**What you should do**
Your answer should be every line below that includes the word "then".

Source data
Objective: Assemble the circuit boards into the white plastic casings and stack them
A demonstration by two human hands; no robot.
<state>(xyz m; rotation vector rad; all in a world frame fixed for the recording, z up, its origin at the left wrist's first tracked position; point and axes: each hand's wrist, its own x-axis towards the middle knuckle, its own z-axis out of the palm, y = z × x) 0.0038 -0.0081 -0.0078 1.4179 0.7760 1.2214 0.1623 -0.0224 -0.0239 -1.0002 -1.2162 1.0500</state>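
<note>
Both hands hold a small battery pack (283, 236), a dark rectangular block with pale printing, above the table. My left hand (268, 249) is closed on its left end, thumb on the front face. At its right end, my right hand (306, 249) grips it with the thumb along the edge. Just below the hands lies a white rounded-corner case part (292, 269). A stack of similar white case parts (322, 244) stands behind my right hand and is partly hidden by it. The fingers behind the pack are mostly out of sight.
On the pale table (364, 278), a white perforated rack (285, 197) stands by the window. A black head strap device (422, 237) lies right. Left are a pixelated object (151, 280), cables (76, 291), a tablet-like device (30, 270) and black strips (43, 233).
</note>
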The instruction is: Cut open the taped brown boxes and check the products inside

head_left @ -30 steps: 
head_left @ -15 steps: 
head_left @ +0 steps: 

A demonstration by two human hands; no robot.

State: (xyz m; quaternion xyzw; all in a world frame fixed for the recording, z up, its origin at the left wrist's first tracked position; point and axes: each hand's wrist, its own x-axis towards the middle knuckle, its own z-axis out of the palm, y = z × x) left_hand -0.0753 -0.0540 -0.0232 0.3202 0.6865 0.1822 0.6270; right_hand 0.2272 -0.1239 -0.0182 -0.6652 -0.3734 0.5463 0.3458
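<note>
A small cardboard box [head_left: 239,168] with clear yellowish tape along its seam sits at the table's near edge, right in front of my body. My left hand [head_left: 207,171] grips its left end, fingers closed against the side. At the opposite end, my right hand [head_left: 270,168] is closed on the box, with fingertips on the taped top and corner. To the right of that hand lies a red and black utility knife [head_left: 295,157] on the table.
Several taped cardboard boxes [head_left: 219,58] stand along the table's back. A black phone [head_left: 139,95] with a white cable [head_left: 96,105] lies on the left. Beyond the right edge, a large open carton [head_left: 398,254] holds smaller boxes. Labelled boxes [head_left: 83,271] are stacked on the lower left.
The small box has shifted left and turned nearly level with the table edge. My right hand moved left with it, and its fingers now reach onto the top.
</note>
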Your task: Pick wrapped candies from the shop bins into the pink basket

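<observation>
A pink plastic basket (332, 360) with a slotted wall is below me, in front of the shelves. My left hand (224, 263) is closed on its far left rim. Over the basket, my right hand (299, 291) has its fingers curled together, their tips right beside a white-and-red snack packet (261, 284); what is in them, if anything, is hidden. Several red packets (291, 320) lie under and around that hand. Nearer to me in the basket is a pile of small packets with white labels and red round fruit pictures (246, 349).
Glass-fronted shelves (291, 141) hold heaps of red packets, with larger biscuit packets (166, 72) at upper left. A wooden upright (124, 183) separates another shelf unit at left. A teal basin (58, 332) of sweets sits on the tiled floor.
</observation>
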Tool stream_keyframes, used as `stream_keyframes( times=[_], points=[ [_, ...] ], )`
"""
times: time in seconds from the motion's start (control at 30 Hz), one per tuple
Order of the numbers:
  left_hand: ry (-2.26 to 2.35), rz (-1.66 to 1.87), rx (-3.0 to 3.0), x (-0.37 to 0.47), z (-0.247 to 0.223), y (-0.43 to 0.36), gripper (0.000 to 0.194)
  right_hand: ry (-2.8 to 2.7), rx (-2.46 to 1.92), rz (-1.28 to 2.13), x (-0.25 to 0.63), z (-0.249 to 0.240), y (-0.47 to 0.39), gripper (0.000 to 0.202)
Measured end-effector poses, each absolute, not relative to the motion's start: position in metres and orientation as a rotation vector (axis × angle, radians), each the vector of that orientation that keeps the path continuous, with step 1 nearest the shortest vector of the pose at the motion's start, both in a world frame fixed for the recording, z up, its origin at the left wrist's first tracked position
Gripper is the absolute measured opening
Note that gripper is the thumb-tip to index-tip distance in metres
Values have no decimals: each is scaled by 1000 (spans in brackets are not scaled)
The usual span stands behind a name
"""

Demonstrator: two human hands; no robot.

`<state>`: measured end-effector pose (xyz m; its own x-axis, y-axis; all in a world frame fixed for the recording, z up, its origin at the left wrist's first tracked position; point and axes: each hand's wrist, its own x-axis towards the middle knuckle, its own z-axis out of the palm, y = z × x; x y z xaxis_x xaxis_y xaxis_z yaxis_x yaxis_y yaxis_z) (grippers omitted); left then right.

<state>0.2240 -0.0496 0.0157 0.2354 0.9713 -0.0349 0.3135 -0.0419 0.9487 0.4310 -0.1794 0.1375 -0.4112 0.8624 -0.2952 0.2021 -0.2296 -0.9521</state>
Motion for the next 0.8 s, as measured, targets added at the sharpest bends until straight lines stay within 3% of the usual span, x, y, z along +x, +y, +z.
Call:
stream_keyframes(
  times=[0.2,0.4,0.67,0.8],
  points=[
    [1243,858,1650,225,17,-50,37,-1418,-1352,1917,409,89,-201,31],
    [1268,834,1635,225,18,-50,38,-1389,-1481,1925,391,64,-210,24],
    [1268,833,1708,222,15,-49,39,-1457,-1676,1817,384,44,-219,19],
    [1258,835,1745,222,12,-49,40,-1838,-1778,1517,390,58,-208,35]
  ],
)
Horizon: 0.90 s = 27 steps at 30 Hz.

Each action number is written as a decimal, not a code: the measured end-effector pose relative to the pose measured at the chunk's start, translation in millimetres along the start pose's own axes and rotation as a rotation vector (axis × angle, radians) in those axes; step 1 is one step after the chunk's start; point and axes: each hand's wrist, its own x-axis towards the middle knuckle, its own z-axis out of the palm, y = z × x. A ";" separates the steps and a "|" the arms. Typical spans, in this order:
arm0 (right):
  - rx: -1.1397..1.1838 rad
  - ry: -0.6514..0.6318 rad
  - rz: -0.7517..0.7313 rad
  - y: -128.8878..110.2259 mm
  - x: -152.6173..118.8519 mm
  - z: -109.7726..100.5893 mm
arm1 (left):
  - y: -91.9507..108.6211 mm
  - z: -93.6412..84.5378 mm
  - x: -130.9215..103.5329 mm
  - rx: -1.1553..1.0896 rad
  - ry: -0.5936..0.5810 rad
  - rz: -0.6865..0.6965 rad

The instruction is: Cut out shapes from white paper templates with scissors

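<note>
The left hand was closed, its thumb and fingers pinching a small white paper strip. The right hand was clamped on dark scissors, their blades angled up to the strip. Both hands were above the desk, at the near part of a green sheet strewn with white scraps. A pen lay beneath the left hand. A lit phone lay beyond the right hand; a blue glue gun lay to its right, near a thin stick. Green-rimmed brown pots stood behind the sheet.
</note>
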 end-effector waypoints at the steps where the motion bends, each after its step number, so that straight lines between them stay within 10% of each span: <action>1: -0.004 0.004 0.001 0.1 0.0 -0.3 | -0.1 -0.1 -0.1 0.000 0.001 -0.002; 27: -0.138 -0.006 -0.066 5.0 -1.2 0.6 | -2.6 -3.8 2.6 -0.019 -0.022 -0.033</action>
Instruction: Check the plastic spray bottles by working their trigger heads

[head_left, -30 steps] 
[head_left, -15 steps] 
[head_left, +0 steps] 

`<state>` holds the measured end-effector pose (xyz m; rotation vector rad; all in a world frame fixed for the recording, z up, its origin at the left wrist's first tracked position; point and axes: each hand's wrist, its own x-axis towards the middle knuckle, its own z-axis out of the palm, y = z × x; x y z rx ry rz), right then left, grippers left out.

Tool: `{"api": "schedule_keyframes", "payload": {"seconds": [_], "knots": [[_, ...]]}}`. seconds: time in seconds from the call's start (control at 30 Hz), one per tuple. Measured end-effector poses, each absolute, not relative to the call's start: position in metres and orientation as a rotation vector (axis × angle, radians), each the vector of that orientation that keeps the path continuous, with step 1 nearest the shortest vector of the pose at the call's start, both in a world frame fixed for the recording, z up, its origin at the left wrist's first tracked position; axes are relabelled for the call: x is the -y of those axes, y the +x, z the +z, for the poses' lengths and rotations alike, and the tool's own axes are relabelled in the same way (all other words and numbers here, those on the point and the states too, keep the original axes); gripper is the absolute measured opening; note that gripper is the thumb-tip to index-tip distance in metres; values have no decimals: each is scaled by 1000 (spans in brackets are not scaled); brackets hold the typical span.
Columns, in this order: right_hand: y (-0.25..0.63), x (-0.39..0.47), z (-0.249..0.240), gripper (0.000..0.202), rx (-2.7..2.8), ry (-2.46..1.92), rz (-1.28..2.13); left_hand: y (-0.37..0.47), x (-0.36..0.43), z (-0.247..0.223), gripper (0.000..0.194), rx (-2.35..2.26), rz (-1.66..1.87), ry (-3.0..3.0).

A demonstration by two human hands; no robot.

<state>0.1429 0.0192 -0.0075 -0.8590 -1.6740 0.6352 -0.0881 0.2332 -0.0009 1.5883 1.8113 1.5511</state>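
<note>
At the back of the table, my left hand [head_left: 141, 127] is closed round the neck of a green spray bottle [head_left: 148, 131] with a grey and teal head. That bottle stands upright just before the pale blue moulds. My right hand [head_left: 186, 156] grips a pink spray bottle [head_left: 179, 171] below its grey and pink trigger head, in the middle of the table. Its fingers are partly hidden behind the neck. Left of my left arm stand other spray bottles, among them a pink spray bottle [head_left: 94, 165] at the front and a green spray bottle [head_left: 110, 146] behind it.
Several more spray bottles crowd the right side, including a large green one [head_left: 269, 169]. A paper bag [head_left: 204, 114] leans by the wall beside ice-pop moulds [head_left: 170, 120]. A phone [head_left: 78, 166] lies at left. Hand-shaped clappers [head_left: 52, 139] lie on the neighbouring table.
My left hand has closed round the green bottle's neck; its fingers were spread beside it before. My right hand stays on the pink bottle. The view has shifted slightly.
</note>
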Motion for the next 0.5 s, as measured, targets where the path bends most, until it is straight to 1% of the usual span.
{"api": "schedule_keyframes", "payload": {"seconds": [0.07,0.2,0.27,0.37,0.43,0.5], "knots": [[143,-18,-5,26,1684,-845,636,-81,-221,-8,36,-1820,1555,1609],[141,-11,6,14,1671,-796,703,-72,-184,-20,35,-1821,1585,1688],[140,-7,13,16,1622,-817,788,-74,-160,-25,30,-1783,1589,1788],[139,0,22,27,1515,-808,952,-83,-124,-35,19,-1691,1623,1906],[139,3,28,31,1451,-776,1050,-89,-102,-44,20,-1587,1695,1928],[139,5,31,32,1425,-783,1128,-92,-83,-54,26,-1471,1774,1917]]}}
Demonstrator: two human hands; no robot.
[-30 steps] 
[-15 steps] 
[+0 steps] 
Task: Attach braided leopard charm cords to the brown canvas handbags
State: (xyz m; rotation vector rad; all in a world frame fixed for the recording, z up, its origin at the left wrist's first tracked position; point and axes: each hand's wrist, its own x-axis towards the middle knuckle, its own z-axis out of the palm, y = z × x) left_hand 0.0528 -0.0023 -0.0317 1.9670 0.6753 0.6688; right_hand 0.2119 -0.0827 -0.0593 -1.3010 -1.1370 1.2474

**Result for this task**
`<state>`: measured end-effector pose (xyz m; its own x-axis, y-axis; all in a world frame fixed for the recording, z up, its origin at the left wrist's first tracked position; point and axes: each hand's wrist, its own x-axis towards the middle knuckle, its own z-axis out of the palm, y = z × x; x y z xaxis_x xaxis_y xaxis_z yaxis_x yaxis_y yaxis_z) (grippers omitted); left then right.
`<state>` holds the measured end-effector pose (xyz m; rotation vector rad; all in a world frame fixed for the recording, z up, its origin at the left wrist's first tracked position; point and axes: each hand's wrist, its own x-axis towards the middle knuckle, its own z-axis out of the palm, y = z × x; x y z rx ry rz), right then left, grippers left out.

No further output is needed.